What makes good art and good design goes beyond the scope of this article. For now, I’ll point to the work of Makoto Fujimura who wrote Art and Faith. In his paintings, he uses a traditional Japanese art form called Nihonga that is intentionally slow and methodical. His pieces also often involve gold and precious materials. Since it takes a computer only seconds to create images, the human element of intentionality and slowness in the process will preserve human art because we appreciate sacrifice in craftsmanship.
How AI does threaten artists?
However, if I type “House, painting, Vincent Van Gogh” into the AI Midjourney, I will receive an image that copies his style frighteningly well. That feature worries some artists more than anything else.

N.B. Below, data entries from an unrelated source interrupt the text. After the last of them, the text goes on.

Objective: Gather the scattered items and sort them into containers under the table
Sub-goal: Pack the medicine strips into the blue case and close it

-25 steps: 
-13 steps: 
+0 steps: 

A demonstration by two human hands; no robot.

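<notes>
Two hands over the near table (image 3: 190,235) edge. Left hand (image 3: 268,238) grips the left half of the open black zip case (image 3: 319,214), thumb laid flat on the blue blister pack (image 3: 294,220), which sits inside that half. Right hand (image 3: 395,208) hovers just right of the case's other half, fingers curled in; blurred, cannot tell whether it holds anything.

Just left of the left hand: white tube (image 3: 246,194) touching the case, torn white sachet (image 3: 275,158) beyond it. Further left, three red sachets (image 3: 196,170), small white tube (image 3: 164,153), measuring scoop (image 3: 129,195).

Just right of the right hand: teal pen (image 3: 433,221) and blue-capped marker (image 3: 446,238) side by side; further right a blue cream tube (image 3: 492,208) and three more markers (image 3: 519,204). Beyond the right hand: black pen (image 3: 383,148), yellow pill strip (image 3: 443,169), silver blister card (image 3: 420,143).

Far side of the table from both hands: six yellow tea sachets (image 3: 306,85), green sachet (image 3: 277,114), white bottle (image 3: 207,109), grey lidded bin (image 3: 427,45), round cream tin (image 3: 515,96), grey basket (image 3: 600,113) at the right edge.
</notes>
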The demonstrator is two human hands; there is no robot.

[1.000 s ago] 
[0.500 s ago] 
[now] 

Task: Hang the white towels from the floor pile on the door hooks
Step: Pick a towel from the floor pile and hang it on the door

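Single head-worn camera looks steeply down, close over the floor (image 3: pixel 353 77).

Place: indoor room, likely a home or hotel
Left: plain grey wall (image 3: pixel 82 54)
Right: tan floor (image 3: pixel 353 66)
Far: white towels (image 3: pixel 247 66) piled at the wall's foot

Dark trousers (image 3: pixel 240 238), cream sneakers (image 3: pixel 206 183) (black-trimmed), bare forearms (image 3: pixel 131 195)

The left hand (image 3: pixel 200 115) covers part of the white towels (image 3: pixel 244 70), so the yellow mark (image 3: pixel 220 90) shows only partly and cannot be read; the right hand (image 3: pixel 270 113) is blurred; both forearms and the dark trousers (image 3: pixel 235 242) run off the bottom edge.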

How these programs interact with copyright laws sits in a gray area. Governments are still catching up and trying to regulate social media, which is decades old now. They are nowhere near figuring out what to do with sophisticated AI image processors, which are only a year old.
Suffice it to say, while the programs might disrupt certain industries like stock photography and design, they won’t make human art obsolete. Perhaps “Certified human-made” in twenty years will make a piece of art that much more valuable.
New artistic focuses may appear as well, such as “Prompt Craft.” Bokar N’Diaye already sees that some prompts given to the AI are imaginative and produce provocative, interesting results, while others do not. In the future, there may be artists who craft perfect prompts, a paragraph long, into the text-to-image AI.
Just as some niche artistic crafts may shrink with emerging technology, new ones might appear.
How does AI show the worst of humanity?
AI doesn’t make itself (yet), we make AI, and AI reflects our tendencies.
Max Tegmark is a thinker who specializes in AI theory. He writes about the different kinds of AI. The programs that learn what we like (like the algorithms that choose what’s at the top of your Facebook feed) are already embedded in every corner of the internet. While an AI does learn, it starts from rules and data that we give it. That’s why we have an AI program that can create art and another one that can beat the best Go player in the world—but not both.
At this point in time, there are no general AIs, what Tegmark calls “artificial general intelligence.” What we have are “narrow AIs,” designed to do one task.
With the text-to-image AIs, they take nearly all images from the internet. Everyone knows that the internet contains a dark underbelly full of perversions and crime. Does that show in the images the AI regurgitates? Yes. While most images are harmless, the program sometimes reveals tragic prejudice and the less-than-pleasant side of human nature.
When you type in “Asian,” “Latina,” or “Black woman” by themselves into the dataset given to algorithms, the first cascade of results is pornographic. Sexual objectification and perversion based on race don’t exactly paint humanity in a shining light. Pornography often drives the development of AI technology, like in the case of “deepfake” videos.
Christ rescues us from the abyss
AI is not aspirational. It shows us things we don’t want to see about ourselves. While each person isn’t individually responsible for the moral failings of our society, our society can project moral goodness or evil in different areas.
Communal sins affect generations. This is true of racism, pornography, apathy, abandonment of elders, greed, and worshiping political correctness. We have countless stories of communal sin affecting people in the Bible.
Yet, Jesus paid for each of our sins and will bring his perfect kingdom which is without sin. He took on sin, he who knew no sin, to rescue each of us who would take his proffered hand. While AI helps show the depth of our collective sins by gathering something as simple as phrase and image associations, only Jesus’ blood goes to those depths of human nature to rescue us.